Beginning with the first line of the data below, set down each line exactly through the line that contains "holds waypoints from".

▼

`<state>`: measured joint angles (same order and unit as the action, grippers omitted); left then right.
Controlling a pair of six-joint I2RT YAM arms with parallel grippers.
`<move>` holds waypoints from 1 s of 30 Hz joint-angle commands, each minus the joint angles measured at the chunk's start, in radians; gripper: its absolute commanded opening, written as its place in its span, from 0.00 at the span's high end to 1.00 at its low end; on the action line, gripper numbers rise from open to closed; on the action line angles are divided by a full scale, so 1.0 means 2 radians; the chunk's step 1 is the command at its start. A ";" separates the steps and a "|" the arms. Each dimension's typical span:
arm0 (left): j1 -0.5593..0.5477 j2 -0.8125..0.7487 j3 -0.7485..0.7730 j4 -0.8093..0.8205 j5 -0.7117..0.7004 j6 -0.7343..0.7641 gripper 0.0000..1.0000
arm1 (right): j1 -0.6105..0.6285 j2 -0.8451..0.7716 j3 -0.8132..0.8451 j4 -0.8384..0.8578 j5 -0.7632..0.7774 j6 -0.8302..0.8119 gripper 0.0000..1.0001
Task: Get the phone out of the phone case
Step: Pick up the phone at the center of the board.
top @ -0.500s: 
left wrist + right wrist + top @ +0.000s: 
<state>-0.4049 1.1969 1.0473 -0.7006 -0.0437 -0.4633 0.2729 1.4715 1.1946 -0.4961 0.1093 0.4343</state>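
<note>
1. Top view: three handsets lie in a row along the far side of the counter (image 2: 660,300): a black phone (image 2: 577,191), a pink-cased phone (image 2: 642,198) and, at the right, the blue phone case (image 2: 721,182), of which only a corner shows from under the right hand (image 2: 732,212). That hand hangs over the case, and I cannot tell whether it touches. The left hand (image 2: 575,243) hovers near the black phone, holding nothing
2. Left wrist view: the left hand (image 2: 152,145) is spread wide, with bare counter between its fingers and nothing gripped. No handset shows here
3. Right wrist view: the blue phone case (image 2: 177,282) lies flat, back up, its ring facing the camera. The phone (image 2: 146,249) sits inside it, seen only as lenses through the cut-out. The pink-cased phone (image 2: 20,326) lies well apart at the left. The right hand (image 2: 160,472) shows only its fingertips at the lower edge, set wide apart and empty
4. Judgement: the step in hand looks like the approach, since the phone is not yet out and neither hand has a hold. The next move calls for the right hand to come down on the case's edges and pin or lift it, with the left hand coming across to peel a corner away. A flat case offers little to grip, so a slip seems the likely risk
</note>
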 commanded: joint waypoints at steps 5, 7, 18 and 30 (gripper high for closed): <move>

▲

> _Reply to the exercise_:
`<state>`: measured joint angles (same order and unit as the action, grippers omitted); left then right.
Controlling a pair of six-joint I2RT YAM arms with parallel grippers.
`<move>` holds waypoints from 1 s of 30 Hz joint-angle commands, each minus the joint angles measured at the chunk's start, in radians; gripper: its absolute commanded opening, written as its place in its span, from 0.00 at the span's high end to 1.00 at its low end; on the action line, gripper numbers rise from open to closed; on the action line angles are divided by a full scale, so 1.0 means 2 radians; the chunk's step 1 is the command at its start. A ";" separates the steps and a "|" the arms. Each dimension's typical span:

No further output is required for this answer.